### Problem to solve
Reproduce every line below exactly as written; do not include the images.

### Data segment
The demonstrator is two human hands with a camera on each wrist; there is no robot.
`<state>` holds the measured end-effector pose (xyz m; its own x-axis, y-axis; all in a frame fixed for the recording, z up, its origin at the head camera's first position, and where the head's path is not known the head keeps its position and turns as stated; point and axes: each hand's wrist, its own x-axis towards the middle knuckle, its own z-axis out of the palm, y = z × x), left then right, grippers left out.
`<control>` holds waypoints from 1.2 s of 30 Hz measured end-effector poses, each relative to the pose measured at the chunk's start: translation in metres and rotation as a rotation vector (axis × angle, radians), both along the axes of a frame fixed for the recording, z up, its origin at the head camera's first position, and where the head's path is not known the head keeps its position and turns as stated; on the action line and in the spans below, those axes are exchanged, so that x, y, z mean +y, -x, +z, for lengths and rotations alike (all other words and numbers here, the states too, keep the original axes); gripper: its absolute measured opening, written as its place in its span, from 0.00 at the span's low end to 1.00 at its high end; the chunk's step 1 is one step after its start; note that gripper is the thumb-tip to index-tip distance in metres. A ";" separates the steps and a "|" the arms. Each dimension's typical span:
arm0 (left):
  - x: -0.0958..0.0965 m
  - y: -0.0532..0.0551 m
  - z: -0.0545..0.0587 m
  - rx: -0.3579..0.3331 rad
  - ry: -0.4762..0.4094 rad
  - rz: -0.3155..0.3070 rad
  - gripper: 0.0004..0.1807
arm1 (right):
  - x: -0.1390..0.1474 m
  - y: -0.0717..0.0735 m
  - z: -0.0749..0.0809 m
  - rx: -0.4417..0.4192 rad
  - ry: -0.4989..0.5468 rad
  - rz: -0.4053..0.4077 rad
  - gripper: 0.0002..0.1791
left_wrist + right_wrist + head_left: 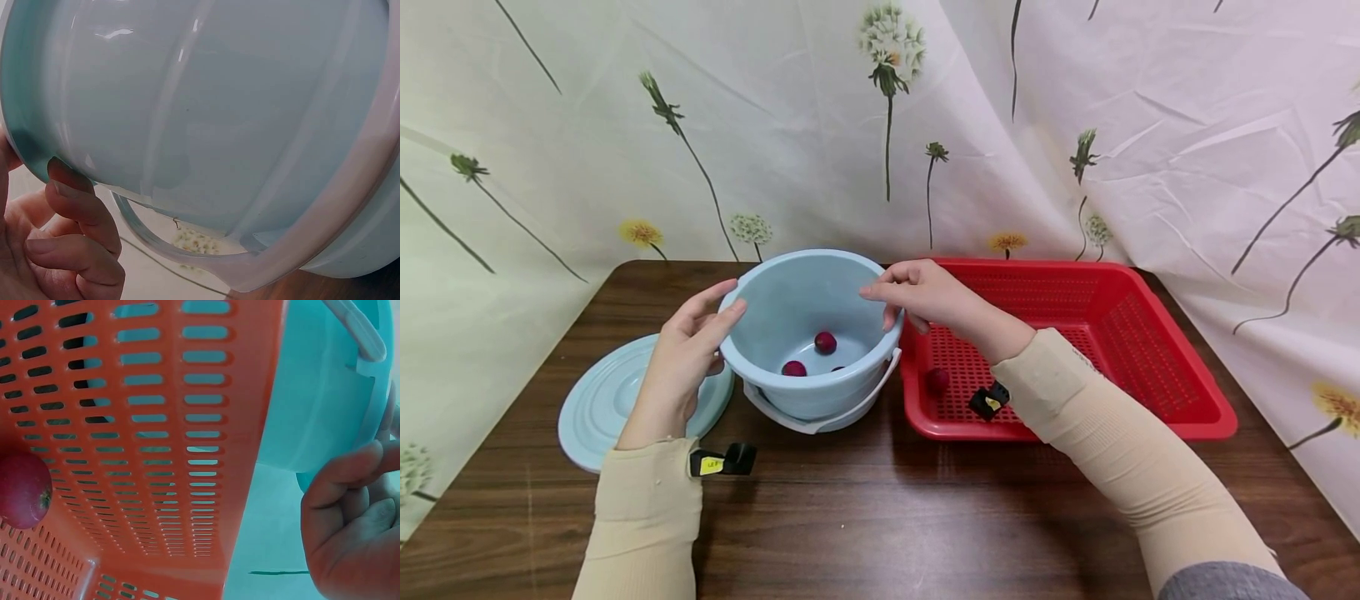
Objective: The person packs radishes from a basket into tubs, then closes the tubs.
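A light blue bucket (808,400) stands upright in the middle of the table, its handle (812,427) hanging down at the front. My left hand (681,350) holds its rim from the left, thumb over the edge and other fingers curled against the outside (81,237). At the right side of the rim, my right hand (921,292) pinches the edge, with fingertips inside and curled fingers outside (350,506). Small round dark-red items that look like radishes (825,342) lie on the bucket's floor; one is mostly hidden by the front wall.
A red perforated basket (1157,375) sits right beside the bucket, with another round red item (25,490) in its near left corner. Left of the bucket lies a light blue lid (587,408), partly behind my left hand. A flower-printed cloth (820,125) hangs behind the wooden table (865,517).
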<state>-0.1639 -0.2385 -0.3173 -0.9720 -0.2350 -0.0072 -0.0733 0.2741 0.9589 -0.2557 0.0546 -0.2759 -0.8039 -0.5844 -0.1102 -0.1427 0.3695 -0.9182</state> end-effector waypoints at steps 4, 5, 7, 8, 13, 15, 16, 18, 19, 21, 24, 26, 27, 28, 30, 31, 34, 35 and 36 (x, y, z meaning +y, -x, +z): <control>0.000 0.000 0.000 -0.003 -0.008 0.002 0.35 | 0.007 0.001 0.001 -0.052 0.078 0.064 0.11; 0.000 0.000 0.000 0.000 -0.009 0.002 0.34 | 0.008 0.002 0.001 -0.062 0.100 0.082 0.10; 0.000 0.000 0.000 0.005 -0.008 0.002 0.34 | 0.012 0.003 0.002 -0.084 0.142 0.107 0.09; 0.000 0.000 0.000 0.007 -0.006 0.003 0.34 | 0.014 0.004 0.002 -0.093 0.160 0.117 0.08; 0.001 0.000 0.001 0.003 0.005 0.006 0.35 | 0.022 0.007 0.002 -0.109 0.196 0.123 0.08; 0.001 0.000 0.001 -0.001 0.006 0.010 0.35 | 0.025 0.009 0.002 -0.114 0.190 0.111 0.09; 0.001 0.000 0.001 -0.003 0.005 0.012 0.35 | 0.027 0.011 0.001 -0.119 0.180 0.101 0.09; 0.001 0.000 0.000 -0.006 0.005 0.016 0.35 | 0.031 0.013 -0.001 -0.124 0.158 0.079 0.10; 0.001 0.000 0.000 -0.006 0.007 0.017 0.35 | 0.032 0.013 -0.002 -0.126 0.145 0.069 0.10; 0.001 0.000 0.000 -0.006 0.008 0.018 0.35 | 0.036 0.015 -0.004 -0.126 0.108 0.060 0.10; 0.001 0.000 0.000 -0.005 0.008 0.015 0.35 | 0.041 0.018 -0.009 -0.126 0.043 0.076 0.08; 0.001 0.000 0.000 -0.003 0.006 0.012 0.35 | 0.044 0.021 -0.013 -0.127 0.002 0.097 0.08; 0.001 0.000 0.000 -0.003 0.005 0.010 0.35 | 0.045 0.022 -0.015 -0.128 -0.014 0.110 0.08; 0.001 0.000 0.000 -0.001 0.005 0.009 0.35 | 0.046 0.023 -0.017 -0.130 -0.031 0.119 0.09; 0.001 0.000 0.000 0.001 0.005 0.007 0.35 | 0.049 0.024 -0.020 -0.134 -0.067 0.135 0.09; 0.001 0.000 0.000 0.003 0.005 0.005 0.35 | 0.050 0.025 -0.021 -0.136 -0.089 0.144 0.10; 0.001 0.000 0.000 0.008 0.005 0.005 0.35 | 0.052 0.027 -0.026 -0.151 -0.158 0.167 0.10; 0.001 0.000 0.000 0.009 0.003 0.005 0.35 | 0.052 0.027 -0.027 -0.157 -0.180 0.176 0.10; 0.001 0.000 0.000 0.009 0.003 0.005 0.35 | 0.052 0.027 -0.029 -0.167 -0.196 0.182 0.10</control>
<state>-0.1635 -0.2374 -0.3170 -0.9707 -0.2402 0.0025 -0.0660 0.2767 0.9587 -0.2829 0.1061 -0.3044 -0.6498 -0.6712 -0.3566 -0.0761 0.5243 -0.8482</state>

### Exercise result
The demonstrator is two human hands with a camera on each wrist; there is no robot.
`<state>` holds the measured end-effector pose (xyz m; its own x-axis, y-axis; all in a frame fixed for the recording, z up, its origin at the head camera's first position, and where the head's path is not known the head keeps its position and turns as stated; point and axes: each hand's wrist, its own x-axis towards the middle knuckle, its own z-axis out of the palm, y = z × x), left then right, grippers left out.
`<control>` holds waypoints from 1.2 s of 30 Hz measured end-effector poses, each relative to the pose measured at the chunk's start: translation in metres and rotation as a rotation vector (axis × angle, radians), both along the axes of a frame fixed for the recording, z up, its origin at the head camera's first position, and where the head's path is not known the head keeps its position and turns as stated; on the action line and in the spans below, those axes are exchanged, so that x, y, z mean +y, -x, +z, for lengths and rotations alike (all other words and numbers here, the states too, keep the original axes); gripper: its absolute measured opening, written as its place in its span, from 0.00 at the span's low end to 1.00 at its high end; the chunk's step 1 is one step after its start; note that gripper is the thumb-tip to index-tip distance in metres. A ";" separates the steps and a "|" the arms. Each dimension's typical span:
arm0 (left):
  - x: -0.0958..0.0965 m
  - y: -0.0532..0.0551 m
  - z: -0.0545..0.0587 m
  - rx: -0.3579..0.3331 rad
  - ry: -0.4762..0.4094 rad
  - rz: -0.3155..0.3070 rad
  - gripper: 0.0004..0.1807
arm1 (right):
  - x: -0.1390..0.1474 m
  - y: -0.0717..0.0735 m
  - z: -0.0749..0.0809 m
  - rx: -0.4417..0.4192 rad
  - ry: -0.4989..0.5468 rad
  - rz: -0.4053..0.4077 rad
  - gripper: 0.0002..0.1791
left_wrist + right_wrist + head_left: 
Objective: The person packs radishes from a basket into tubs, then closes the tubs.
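A light blue bucket (808,400) stands upright in the middle of the table, its handle (812,427) hanging down at the front. My left hand (681,350) holds its rim from the left, thumb over the edge and other fingers curled against the outside (81,237). At the right side of the rim, my right hand (921,292) pinches the edge, with fingertips inside and curled fingers outside (350,506). Small round dark-red items that look like radishes (825,342) lie on the bucket's floor; one is mostly hidden by the front wall.
A red perforated basket (1157,375) sits right beside the bucket, with another round red item (25,490) in its near left corner. Left of the bucket lies a light blue lid (587,408), partly behind my left hand. A flower-printed cloth (820,125) hangs behind the wooden table (865,517).
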<state>-0.1639 -0.2385 -0.3173 -0.9720 -0.2350 -0.0072 -0.0733 0.2741 0.9589 -0.2557 0.0546 -0.2759 -0.8039 -0.5844 -0.1102 -0.1427 0.3695 -0.9182</state> end-effector waypoints at steps 4, 5, 7, 8, 13, 15, 16, 18, 19, 21, 24, 26, 27, 28, 30, 31, 34, 35 and 36 (x, y, z meaning +y, -x, +z): <control>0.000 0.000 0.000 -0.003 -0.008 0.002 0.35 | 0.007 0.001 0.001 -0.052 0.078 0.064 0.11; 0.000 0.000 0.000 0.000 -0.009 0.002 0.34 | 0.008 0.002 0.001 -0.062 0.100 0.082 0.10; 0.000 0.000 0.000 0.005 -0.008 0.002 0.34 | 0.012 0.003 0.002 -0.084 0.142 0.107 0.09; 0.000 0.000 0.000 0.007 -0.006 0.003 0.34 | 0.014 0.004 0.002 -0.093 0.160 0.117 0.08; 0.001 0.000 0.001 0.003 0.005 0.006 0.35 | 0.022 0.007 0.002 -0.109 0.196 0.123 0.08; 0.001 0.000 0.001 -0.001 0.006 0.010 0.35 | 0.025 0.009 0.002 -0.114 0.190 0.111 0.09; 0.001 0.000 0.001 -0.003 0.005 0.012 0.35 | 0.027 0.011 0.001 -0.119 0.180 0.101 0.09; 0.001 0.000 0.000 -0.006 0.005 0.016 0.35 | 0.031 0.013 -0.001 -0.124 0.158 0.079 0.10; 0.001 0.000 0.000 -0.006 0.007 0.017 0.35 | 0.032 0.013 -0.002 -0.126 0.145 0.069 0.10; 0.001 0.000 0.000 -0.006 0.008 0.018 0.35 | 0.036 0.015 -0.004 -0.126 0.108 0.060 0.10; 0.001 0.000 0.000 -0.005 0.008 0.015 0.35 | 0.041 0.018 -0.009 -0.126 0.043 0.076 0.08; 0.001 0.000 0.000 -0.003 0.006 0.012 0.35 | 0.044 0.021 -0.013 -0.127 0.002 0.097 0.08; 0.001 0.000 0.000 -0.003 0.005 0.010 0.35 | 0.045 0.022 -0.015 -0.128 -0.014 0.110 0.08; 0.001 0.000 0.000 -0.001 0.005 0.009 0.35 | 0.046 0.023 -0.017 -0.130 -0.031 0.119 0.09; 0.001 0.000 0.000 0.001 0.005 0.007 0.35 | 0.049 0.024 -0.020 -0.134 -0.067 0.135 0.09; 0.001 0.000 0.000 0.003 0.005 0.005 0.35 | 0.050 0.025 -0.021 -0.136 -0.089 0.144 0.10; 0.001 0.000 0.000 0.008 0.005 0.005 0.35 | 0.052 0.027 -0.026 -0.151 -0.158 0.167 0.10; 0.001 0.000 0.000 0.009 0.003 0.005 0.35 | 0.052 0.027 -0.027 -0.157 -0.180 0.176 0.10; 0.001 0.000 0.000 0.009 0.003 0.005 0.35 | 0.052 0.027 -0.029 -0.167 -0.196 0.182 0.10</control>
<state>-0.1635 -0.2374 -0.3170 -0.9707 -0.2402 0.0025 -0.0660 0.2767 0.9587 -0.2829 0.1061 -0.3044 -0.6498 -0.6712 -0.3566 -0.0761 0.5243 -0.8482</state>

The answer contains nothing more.